8'BRO 5: hobby

   Se um dia destes, passeando vós pela borda do mar, ou no centro histórico dalguma cidade a admirar as igrejas e monumentos, é perfeitamente natural que vos cruzem com o Seixas. Como as pessoas não trazem o nome tatuado na testa, vou descrever-vos quem o Seixas é, não a sua aparência, porque isso seria quase uma delação. O Seixas é um homem afável-social-dado-generoso-cativante-bem-humorado-prestável-e-simpático (apetecia-me exagerar no hífen), domina diversas línguas e possui cultura e leituras que cheguem para manter uma conversa aprazível com qualquer pessoa (ou qualquer-pessoa, se preferirem). Com tudo isto, podem notar como simpatizo com o Seixas. O Seixas está onde é preciso. Se vê alguns turistas a fotografar um monumento ou uma rua da cidade, aborda-os na língua em que falam, e dá-lhes informações com o à-vontade dum guia turístico ou dum historiador, ou faz sugestões sobre lugares a visitar, e pontos estratégicos donde podem tirar fotografias esplêndidas. Da mesma forma, o Seixas pode estar ao pé de vós quando, com uma máquina fotográfica à trela, admiram os barcos numa marina ou um pôr-do-sol sobre o mar, ou se esforçam para tirar uma foto num lugar inesquecível à vossa cara-metade, ou o inverso. Mas o Seixas faz tudo de uma forma elegantemente subtil, inteligente e desarmante, aborda uma pessoa como se não o estivesse a fazer, convocava-vos para uma troca de impressões como se tivessem sido vocês a tomar a iniciativa.

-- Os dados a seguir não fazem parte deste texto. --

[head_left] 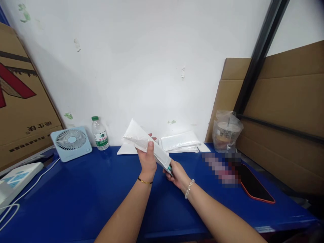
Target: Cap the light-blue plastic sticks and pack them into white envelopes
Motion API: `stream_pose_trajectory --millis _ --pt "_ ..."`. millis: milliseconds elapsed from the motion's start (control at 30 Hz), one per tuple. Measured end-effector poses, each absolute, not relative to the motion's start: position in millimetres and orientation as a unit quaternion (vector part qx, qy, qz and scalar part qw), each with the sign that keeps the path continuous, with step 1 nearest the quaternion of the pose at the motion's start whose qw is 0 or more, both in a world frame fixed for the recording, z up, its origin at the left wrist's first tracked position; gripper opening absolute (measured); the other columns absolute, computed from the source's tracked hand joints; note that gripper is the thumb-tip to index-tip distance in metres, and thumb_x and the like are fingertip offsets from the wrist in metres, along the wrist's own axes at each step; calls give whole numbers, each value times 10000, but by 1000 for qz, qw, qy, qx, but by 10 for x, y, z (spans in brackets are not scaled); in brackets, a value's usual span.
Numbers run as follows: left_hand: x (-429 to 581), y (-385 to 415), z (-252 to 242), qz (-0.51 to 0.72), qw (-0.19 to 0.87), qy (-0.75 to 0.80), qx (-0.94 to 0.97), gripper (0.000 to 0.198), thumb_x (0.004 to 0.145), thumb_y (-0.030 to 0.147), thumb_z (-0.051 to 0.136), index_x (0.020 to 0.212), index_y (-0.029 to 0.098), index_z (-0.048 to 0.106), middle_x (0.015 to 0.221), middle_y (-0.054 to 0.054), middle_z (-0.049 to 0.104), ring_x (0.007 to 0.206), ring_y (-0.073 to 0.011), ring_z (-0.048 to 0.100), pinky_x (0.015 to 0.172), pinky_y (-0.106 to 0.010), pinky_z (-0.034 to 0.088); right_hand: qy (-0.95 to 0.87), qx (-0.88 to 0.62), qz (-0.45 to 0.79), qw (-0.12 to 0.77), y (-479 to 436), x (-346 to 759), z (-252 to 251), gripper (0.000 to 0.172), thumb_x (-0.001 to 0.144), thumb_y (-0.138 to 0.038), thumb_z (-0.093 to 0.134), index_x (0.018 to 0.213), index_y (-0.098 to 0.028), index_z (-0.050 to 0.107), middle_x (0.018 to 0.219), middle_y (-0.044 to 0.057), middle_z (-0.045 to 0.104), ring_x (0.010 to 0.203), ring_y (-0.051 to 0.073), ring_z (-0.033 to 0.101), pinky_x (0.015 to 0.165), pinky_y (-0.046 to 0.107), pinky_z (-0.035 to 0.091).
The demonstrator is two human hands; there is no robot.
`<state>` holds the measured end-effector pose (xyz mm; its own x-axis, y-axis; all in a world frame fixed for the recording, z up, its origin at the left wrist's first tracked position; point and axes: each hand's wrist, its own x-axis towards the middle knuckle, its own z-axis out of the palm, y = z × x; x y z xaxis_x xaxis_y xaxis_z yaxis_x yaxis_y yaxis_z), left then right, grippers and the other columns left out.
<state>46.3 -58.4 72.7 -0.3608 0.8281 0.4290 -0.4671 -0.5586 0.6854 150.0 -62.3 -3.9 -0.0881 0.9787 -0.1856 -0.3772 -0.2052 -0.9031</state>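
A white padded mailer [158, 150] is held up at a slant above the blue table, its wide end towards the upper left. My left hand [148, 157] wraps round its middle, thumb on the near face and fingertips showing behind. At the lower right end, my right hand [178, 173] is closed round a small teal and dark item [170, 168] that shows at the mailer's edge. Most of that item is hidden, so its kind cannot be told. Behind the hands, a stack of white mailers [179, 141] lies against the wall.
On the blue table [106, 202] a light blue fan [72, 143] and a water bottle [100, 133] stand at the left. A white cable [37, 182] runs beside a white device [20, 179]. At the right are a bagged drink cup [226, 131], a phone [257, 184] and cardboard [286, 128].
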Motion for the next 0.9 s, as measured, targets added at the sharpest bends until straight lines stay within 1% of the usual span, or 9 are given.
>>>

Nesse jogo de cumplicidade que ele tece com os outros, torna-se normal que vocês lhe perguntem qual o melhor ângulo para fixar uma rua ou estátua, que lhe peçam para tirar uma fotografia convosco enlaçados à vossa cara-metade, ou que colabore a vosso pedido para capturar o melhor frame dum barco na marina ou do sol poente sobre o mar. Debitando vocabulário de fotógrafo profissional, o Seixas ajuda-vos, colabora, responde com humana simpatia. E logo que se vê a segurar a máquina fotográfica que vocês lhe confiaram, o Seixas - porque é isso que ele gosta de fazer - desata a fugir a sete pés, tão depressa e para tão longe que vocês dificilmente voltam a por-lhe a vista em cima.